About this exercise: Every line with "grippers" in it must be copied from the data.

Provided data:

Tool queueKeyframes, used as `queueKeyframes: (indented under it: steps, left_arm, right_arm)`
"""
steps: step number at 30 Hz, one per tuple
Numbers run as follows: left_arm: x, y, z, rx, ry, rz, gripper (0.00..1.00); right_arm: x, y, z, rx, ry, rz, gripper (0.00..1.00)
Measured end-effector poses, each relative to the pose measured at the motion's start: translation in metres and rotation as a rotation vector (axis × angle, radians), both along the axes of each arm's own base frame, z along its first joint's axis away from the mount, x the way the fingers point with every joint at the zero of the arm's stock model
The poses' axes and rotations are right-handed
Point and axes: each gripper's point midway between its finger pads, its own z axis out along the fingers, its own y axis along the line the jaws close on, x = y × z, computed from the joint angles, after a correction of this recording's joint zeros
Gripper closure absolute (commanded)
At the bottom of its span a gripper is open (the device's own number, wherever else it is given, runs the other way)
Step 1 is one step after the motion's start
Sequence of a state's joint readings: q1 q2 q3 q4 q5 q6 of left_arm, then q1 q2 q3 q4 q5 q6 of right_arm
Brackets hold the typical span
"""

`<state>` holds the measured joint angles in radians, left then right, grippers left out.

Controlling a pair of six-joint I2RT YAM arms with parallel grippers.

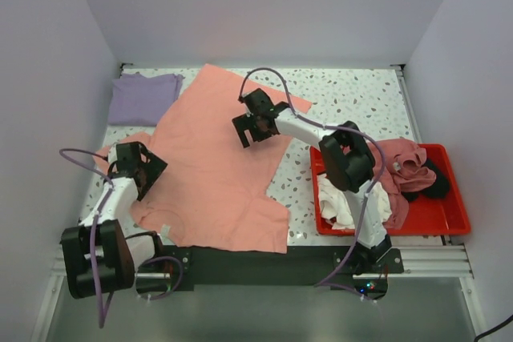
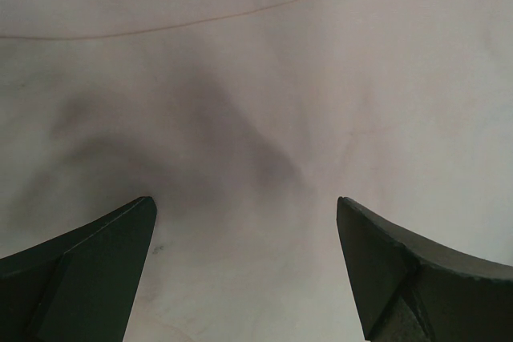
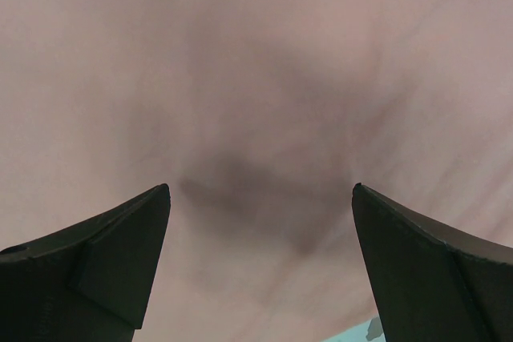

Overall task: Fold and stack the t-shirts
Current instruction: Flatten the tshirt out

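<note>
We are looking at a robotics lab bench, not a home or a shop. Plain pale walls (image 1: 264, 6) box in the work surface on three sides, like a purpose-built test cell. The speckled tabletop (image 1: 361, 94) ends at its near edge in an aluminium rail (image 1: 433, 260) and a black mounting plate (image 1: 256, 262). There we see the left arm (image 1: 112, 198) and the right arm (image 1: 300, 127) bolted down, with purple cables (image 1: 94, 254) looping loose from them. The only household things are clothes: a salmon-pink t-shirt (image 1: 216, 174) spread flat, a lavender t-shirt (image 1: 143, 98) in the far left corner, and more garments heaped in a red plastic bin (image 1: 441, 215).
</note>
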<state>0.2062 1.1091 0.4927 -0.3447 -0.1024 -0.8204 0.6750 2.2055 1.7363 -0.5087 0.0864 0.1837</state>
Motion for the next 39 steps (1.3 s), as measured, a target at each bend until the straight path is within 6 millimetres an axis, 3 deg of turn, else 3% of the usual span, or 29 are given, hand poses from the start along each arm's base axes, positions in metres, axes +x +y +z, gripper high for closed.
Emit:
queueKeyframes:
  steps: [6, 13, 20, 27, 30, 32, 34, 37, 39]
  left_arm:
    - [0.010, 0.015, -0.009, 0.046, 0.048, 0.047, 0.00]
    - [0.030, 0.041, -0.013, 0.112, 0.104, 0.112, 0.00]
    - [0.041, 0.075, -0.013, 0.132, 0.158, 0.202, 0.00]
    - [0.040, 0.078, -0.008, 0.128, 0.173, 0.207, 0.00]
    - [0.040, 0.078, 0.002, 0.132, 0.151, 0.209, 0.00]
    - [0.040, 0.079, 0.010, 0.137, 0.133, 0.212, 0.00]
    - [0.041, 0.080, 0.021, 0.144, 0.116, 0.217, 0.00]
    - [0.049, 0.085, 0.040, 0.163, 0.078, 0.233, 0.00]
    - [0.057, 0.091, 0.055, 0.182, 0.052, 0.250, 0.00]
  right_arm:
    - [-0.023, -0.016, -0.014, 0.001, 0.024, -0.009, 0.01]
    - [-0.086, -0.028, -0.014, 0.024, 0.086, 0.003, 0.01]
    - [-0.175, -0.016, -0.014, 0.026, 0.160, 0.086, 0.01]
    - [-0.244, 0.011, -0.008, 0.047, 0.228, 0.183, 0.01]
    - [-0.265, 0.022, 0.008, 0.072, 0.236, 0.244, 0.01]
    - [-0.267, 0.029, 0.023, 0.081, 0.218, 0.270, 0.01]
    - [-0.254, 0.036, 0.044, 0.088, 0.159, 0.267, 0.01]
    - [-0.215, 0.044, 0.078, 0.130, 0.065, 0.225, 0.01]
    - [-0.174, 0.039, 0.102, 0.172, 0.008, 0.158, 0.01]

Written answer:
`<state>` holds the measured joint angles in radians, left then right, grippers left out.
Controlling a pair of six-joint I2RT YAM arms with parallel grippers.

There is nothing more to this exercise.